I was at Target recently with my two little ones, the oldest saw the breast pump aisle. “Hey mom, remember when we got those for your boobs?” He used to want to pump with me, I would have to let him put the pump on his chest for a bit, then switch back to mine. It was adorable. Obviously, it was also memorable for him.

I look back on my experiences with nursing and pumping, how my first time around I was so modest, going to a separate room or keeping my shirt over everything I was doing…..trying to spare my older kids any embarrassment. By the second baby, I think the image of moms boobs was burned in everyone’s memories. I pumped all the time, and didn’t have time to care about privacy. I cut holes in my bra’s to wear the pump and keep my hands free. When nursing, I quickly learned how to do most things with a baby latched on, as long as I had one free hand, I was good to go.

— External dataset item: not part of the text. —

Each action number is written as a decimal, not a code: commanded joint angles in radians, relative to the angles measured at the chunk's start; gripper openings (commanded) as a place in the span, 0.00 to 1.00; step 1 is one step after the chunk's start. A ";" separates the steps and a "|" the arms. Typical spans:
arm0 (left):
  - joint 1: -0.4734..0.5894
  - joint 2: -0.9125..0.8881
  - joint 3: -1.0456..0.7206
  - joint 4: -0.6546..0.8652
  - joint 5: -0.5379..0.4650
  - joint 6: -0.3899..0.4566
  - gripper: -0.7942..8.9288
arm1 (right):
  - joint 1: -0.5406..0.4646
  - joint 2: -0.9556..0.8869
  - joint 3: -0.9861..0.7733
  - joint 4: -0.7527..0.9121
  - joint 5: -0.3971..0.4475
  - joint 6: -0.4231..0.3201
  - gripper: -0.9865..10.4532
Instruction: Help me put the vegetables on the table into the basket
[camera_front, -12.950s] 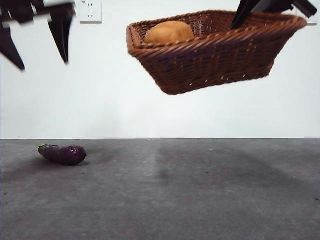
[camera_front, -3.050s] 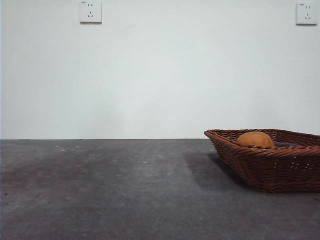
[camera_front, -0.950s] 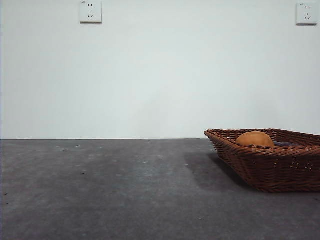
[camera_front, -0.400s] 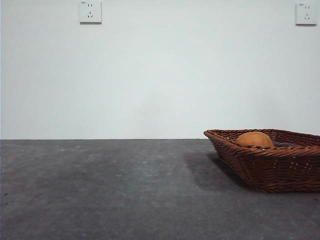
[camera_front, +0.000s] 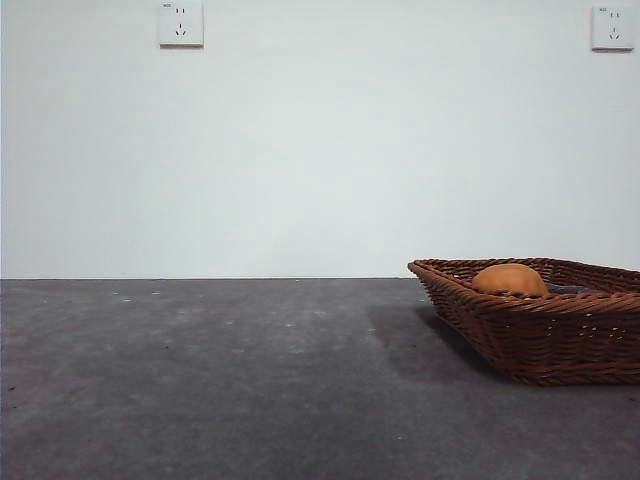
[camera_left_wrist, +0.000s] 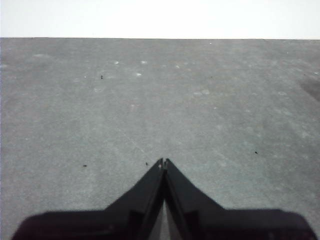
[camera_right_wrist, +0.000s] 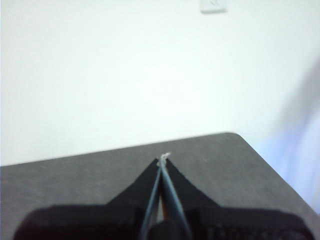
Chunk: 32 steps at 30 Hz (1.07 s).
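The reddish-brown wicker basket (camera_front: 540, 335) rests on the dark grey table (camera_front: 220, 380) at the right of the front view. A tan-brown potato (camera_front: 510, 279) lies inside it, and a sliver of a dark purple vegetable (camera_front: 572, 289) shows just over the rim beside it. The rest of the basket's inside is hidden by its wall. My left gripper (camera_left_wrist: 164, 162) is shut with nothing in it, above bare table. My right gripper (camera_right_wrist: 163, 159) is also shut and empty, pointing toward the table's far corner and the wall. Neither arm appears in the front view.
Two wall sockets (camera_front: 181, 22) (camera_front: 612, 26) sit high on the white wall behind. The right wrist view shows the table's rounded corner (camera_right_wrist: 235, 136) and its edge.
Compared with several seconds ago, the basket has come down from the air onto the table at the right, the purple vegetable has left the table, and both arms have left the front view. Nothing moved in the last second.
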 joint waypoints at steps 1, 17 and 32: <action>0.004 0.002 -0.011 0.003 0.005 -0.003 0.08 | -0.028 -0.093 -0.232 0.095 0.006 0.009 0.09; 0.004 0.002 -0.011 0.003 0.005 -0.003 0.08 | -0.120 -0.451 -0.864 0.267 0.010 0.014 0.09; 0.004 0.002 -0.011 0.003 0.005 -0.003 0.08 | -0.132 -0.451 -0.945 0.286 0.005 0.013 0.09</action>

I’m glad I breastfed. I’m sorry I didn’t try harder with my older kids, but I feel they are still ok, even if a few IQ points short of their full potential 🙂   I applaud the moms who are so much better at it than I was, who nurse longer and can actually relax enough to enjoy it. I always wished for ounce markings on my boobs, and worried incessantly that the baby might always be hungry ’cause who knew how much he was really getting??!

It is satisfying to know that you are keeping that baby alive, and thriving all by yourself…..and it is much easier to hold a baby to your chest in the middle of the night than to venture downstairs to heat up a bottle….but ultimately whatever works for you will work for your baby. My God, I thrived drinking formula in a haze of second hand smoke ’cause for some reason no one knew any better back then!

If you do nurse, you’ll see what I mean about the live boobs. Kind of cool, kind of freaky….. and if you choose to bind those suckers as soon as  you are home from the hospital, I won’t judge you.